My portfolio strategy consists of several hedges which when combined "in theory" should produce the following returns: 1. Sideways market (defined as +/- .5% move on SPY each week) should yield a total account return of 1-3% per week. 2. Bullish market should yield a 1 to 3x SPY return per week. Example, if the SPY gains 2% in a given week, my portfolio should yield between 2% to 6% (total account value) 3. Bearish market should yield < -1.25x SPY return per week. Example, if the SPY loses 2% in a given week, my portfolio should lose less than 2.5% (total account value) These are "averages" and in some weeks may deviate slightly, but over 3 or 4 weeks should average out. This is the first week for which I have traded "all the hedges" at the same time (on a live portfolio). Each of the hedges have been independently developed over the past several years. In theory the returns should match the above, however in practice things rarely go as anticipated. The goal of this thread will be the following: #1 Keep myself disciplined. With so many positions and "my inherit biases" towards the market its easy for me to stray away from the strategy and deviate on certain hedges. Hopefully this thread will help keep me disciplined. #2 Its possible certain hedges will not perform as anticipated. In such instances this thread will serve as a discussion concerning failed hedges and ways to improve them. #3 Reduce boredom. This strategy is actually quite boring requiring only 5 minutes per day and 30 minutes on Friday to adjust. My portfolio value as of Monday was: $107,625
how are you picking youe strikes, underlyings etc. Or is youe goal to have them on all at the same time and close them as each reaches profit, reestablish that position and repeat.

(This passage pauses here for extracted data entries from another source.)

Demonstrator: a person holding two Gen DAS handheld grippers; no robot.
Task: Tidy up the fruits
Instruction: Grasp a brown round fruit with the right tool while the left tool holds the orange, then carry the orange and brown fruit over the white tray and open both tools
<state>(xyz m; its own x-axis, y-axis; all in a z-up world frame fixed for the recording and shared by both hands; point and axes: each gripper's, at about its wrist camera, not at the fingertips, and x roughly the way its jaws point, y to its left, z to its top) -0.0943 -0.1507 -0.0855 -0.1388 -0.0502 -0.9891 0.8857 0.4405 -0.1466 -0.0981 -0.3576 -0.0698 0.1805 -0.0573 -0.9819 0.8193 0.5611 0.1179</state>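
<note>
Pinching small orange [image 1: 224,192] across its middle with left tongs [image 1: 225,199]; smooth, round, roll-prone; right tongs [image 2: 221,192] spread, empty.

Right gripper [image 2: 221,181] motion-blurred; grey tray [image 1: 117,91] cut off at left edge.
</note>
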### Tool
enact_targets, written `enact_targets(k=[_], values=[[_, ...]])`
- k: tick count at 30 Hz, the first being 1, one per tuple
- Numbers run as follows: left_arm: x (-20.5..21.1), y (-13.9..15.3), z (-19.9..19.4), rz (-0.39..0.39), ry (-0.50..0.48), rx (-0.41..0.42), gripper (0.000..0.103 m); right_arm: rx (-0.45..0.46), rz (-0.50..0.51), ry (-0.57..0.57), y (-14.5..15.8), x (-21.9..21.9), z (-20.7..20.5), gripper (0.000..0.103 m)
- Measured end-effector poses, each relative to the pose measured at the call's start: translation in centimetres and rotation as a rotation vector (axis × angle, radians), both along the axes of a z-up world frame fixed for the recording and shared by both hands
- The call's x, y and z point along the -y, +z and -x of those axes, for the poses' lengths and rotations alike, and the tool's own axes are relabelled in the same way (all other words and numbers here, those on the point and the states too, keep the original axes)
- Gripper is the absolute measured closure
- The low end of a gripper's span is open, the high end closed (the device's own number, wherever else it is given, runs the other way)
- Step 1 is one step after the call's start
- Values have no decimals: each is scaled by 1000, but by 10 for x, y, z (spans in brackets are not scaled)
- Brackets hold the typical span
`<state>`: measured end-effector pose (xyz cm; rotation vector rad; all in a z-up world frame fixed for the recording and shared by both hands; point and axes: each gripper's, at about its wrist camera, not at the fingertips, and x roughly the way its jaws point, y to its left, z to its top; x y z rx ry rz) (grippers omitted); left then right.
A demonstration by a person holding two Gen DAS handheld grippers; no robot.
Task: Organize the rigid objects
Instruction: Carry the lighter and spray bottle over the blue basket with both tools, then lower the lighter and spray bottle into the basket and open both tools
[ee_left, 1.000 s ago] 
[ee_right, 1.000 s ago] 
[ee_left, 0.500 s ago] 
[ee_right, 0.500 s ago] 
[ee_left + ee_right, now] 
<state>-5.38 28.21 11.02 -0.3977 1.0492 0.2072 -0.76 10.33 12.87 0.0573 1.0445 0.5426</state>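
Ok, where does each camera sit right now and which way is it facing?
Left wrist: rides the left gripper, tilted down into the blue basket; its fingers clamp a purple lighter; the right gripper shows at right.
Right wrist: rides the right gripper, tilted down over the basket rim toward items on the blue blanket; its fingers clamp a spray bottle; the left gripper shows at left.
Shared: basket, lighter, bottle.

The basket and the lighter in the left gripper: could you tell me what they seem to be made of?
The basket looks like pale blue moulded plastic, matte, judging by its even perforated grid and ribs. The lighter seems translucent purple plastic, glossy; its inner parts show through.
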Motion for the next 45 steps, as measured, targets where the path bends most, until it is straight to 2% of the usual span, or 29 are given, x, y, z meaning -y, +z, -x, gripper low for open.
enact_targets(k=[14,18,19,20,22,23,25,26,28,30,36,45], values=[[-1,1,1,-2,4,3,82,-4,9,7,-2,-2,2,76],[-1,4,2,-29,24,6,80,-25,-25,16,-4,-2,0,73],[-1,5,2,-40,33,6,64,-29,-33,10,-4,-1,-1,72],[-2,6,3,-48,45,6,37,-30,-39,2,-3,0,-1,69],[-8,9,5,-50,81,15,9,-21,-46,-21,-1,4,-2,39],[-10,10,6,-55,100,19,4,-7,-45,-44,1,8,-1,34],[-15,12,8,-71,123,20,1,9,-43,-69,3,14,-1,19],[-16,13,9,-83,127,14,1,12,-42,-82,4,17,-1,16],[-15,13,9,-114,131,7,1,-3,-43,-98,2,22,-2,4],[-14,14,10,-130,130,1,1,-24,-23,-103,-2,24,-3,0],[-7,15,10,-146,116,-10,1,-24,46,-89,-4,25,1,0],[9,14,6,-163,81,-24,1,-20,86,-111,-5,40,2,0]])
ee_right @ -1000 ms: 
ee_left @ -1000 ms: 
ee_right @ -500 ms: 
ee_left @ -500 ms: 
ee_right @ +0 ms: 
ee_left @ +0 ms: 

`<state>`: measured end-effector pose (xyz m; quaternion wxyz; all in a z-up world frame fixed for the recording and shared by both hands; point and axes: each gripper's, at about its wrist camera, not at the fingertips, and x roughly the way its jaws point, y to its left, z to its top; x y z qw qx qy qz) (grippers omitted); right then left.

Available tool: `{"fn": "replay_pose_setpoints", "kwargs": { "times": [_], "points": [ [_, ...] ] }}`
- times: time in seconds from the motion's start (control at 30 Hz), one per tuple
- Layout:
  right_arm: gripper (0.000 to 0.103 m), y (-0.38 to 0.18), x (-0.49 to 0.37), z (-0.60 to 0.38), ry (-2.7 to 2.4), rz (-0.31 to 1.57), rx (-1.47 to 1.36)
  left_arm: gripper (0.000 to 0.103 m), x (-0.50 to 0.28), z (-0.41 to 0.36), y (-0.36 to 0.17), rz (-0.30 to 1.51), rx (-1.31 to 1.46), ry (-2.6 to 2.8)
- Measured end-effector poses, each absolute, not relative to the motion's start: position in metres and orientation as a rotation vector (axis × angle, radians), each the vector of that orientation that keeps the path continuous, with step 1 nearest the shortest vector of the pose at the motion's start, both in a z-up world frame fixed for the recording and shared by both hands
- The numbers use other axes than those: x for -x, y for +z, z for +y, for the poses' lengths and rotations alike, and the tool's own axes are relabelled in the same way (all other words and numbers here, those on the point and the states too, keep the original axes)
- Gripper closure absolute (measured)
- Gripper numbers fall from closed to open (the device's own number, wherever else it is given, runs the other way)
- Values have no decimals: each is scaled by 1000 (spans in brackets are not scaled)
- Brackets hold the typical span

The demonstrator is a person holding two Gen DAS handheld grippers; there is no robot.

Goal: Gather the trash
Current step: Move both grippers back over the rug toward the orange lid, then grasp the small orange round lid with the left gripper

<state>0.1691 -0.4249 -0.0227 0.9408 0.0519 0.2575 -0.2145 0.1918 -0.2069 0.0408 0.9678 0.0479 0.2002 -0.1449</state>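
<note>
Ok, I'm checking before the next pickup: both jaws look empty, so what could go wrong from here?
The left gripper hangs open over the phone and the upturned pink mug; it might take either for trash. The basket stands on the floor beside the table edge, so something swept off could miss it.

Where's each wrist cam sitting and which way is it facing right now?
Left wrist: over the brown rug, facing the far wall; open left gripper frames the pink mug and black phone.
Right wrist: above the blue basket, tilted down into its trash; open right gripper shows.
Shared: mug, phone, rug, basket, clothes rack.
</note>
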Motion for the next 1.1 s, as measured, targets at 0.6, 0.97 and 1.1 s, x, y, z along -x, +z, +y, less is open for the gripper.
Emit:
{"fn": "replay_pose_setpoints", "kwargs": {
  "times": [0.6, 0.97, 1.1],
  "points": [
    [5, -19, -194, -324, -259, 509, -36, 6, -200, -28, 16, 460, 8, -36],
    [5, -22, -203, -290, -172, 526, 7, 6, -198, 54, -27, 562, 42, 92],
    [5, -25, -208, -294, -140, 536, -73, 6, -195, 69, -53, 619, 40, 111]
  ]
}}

The positions are engaged at the same time - no legging in. The same underlinings are traded each week. The positions are a combination of long options, short options, calls, puts, and shares. At the end of each week the options are rolled to the next week and shares adjusted if necessary. If a short option realizes 90% of the profit prior to the end of the week, the position is closed early.
First week running the portfolio live is in the books. Spy Change this week: 192.87 - 195.45 = -2.58 = -1.3% Portfolio Change: Last Friday: $107,625 Today: $108,716 = +$1,091 (+1%)
So far holding up as expected SPY change: +1.1% Ending Portofolio Value: $109,855 Change: +$1,139 (+1%)
This week, I had a slight under performance. I was too aggressive in adjusting my hedges to protect against a pull back earlier in the week. This caused me to miss out on some of the potential gain. In addition, this is the first week for which I feel under prepared going into next week. Due to the extreme extended nature of the market at this point, I did not sell much premium. Will be interesting how I adjust Monday/Tuesday or if I essentially take the week off. SPY Change: +3.28% Ending Portfolio value: $112,545 Change: +$2,600 (+2.4%)
I essentially took the week off due to not establishing many positions last Friday. However, even though I did not sell much premium, my long positions remained. As such I suffered a bit of decay. In the future, I should close out all positions if I "take a week off". SPY Change: +.96% Ending portfolio Value: $111,574 Change: -.86%
I hold very little stock, almost exclusively long dated options. So on weeks like this one where I do not sell much premium, the decay will hurt a little.